### INFORMATION GIVEN:
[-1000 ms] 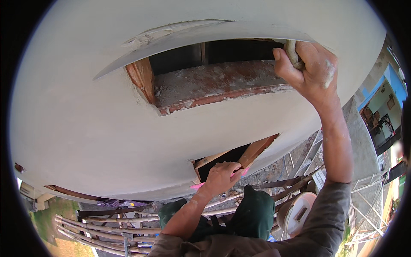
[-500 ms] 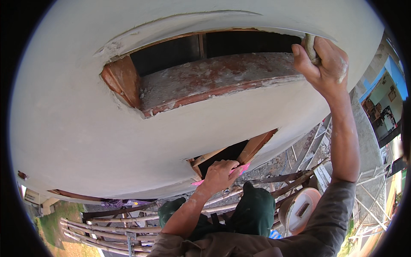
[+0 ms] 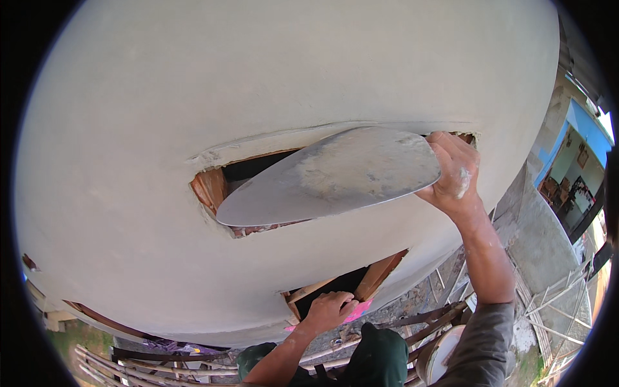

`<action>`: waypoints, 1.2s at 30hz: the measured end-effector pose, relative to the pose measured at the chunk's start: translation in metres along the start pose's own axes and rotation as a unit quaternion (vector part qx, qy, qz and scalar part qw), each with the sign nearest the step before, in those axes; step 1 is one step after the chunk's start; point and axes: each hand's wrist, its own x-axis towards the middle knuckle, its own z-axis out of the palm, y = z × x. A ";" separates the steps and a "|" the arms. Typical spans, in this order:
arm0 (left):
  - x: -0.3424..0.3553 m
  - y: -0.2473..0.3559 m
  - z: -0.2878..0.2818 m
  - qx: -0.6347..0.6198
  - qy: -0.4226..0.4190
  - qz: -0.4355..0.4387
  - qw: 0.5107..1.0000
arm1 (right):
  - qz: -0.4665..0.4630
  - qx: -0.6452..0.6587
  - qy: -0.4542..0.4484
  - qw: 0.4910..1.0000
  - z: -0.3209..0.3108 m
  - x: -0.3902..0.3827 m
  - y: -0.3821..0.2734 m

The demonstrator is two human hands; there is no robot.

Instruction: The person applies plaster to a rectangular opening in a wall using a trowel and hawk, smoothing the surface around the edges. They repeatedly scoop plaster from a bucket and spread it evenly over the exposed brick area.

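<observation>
A plastering trowel with a broad, leaf-shaped metal blade is in my right hand, whose fingers wrap its mostly hidden handle. Grey plaster smears the blade, which stands across the upper wall opening and covers most of it. Whether the blade touches the wall I cannot tell. Lower down, my left hand curls over the bottom edge of a second, wood-framed opening. A bright pink piece of material shows beside those fingers.
Smooth grey plastered wall surrounds both openings. Bamboo poles run below, by my legs. A round tub stands below on the right. Farther right are a concrete slab and a blue-framed doorway.
The trowel's blade has swung from nearly edge-on above the upper opening to broad across it. My right hand appears lower and farther left. The view has shifted; my left hand keeps its hold.
</observation>
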 end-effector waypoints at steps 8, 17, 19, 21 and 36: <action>0.005 -0.003 0.000 -0.020 -0.001 -0.001 1.000 | 0.002 0.000 -0.001 1.000 0.005 0.008 0.000; 0.006 -0.010 0.006 -0.026 0.057 0.022 0.998 | 0.012 0.007 -0.021 1.000 -0.001 0.005 0.010; 0.007 -0.011 0.007 -0.016 0.052 0.020 0.998 | 0.010 0.009 -0.024 1.000 -0.005 0.000 0.017; 0.008 -0.010 0.008 -0.011 0.050 0.017 0.999 | 0.012 0.002 -0.034 0.999 -0.010 -0.006 0.026; 0.010 0.000 0.022 0.011 -0.017 -0.007 1.000 | 0.035 -0.021 -0.028 0.999 -0.032 -0.035 0.041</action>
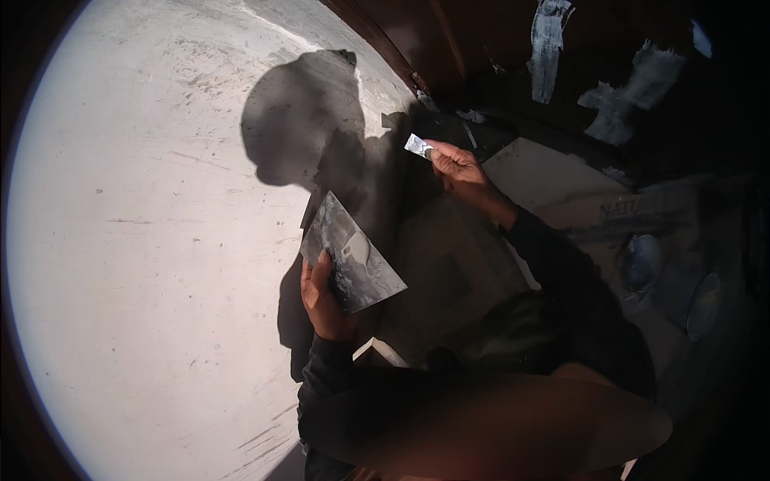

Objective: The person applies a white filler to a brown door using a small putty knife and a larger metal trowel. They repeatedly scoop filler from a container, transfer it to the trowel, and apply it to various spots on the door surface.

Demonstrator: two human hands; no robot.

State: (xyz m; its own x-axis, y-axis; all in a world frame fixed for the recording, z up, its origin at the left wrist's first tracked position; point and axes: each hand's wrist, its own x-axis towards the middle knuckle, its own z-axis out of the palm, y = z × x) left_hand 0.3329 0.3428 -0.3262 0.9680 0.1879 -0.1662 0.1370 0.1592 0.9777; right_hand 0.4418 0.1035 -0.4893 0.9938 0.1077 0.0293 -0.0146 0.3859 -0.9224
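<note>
1. L hand (319, 298) is gripping the plate (327, 227) by its lower L edge, thumb lying on the face, other fingers at/behind the edge; it's pinching, not spread.
2. Plate is sitting tilted, corner up, approx. mid-view, w/ a pale blob of paste (355, 249) resting on it.
3. R hand (455, 167) is pinching a small blade (418, 146) btwn thumb & fingers, above & to the R of the plate, well apart from it.
4. R forearm is slanting up-left in its dark sleeve (553, 248); blade is pointing up-left (can't tell if it's touching anything).
5. Sunlit wall (160, 280) is filling the L side, bearing a head-shaped shadow (301, 120).
</note>
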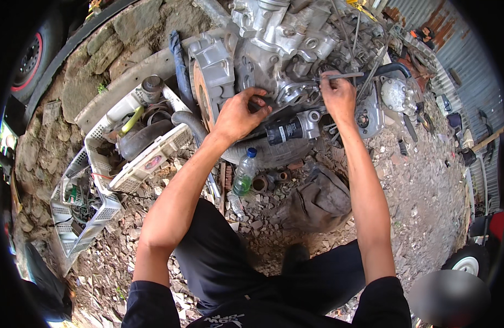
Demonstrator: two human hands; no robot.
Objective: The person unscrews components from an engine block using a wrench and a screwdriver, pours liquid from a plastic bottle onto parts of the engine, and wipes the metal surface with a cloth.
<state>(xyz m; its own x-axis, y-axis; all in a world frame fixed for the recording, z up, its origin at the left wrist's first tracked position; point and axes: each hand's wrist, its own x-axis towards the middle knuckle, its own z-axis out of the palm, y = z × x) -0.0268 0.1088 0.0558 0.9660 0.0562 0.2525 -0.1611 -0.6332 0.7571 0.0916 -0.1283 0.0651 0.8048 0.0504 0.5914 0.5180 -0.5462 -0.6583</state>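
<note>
A large silver-grey engine point(279, 52) stands in front of me. At its lower left side is my left hand point(242, 115), fingers curled and closed beside a round metal fitting point(293, 94); a dark patch shows between thumb and fingers, too unclear to name. On the fitting's other side my right hand point(338, 97) is closed on a thin grey metal rod point(351, 75), which points right. The rod's left end, near the fitting, is partly hidden by my fingers. Below the fitting sits a black cylindrical filter point(284, 132) on a metal housing.
White plastic crates point(148, 158) with parts stand at left by a stone wall point(88, 87). A clear bottle with a blue cap point(245, 172) and a brown cloth bag point(320, 199) lie on rubble below the engine. Metal covers point(397, 95) and tools are at right.
</note>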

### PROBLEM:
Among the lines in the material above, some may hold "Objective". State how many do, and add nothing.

### RESULT OF THIS EXERCISE:
2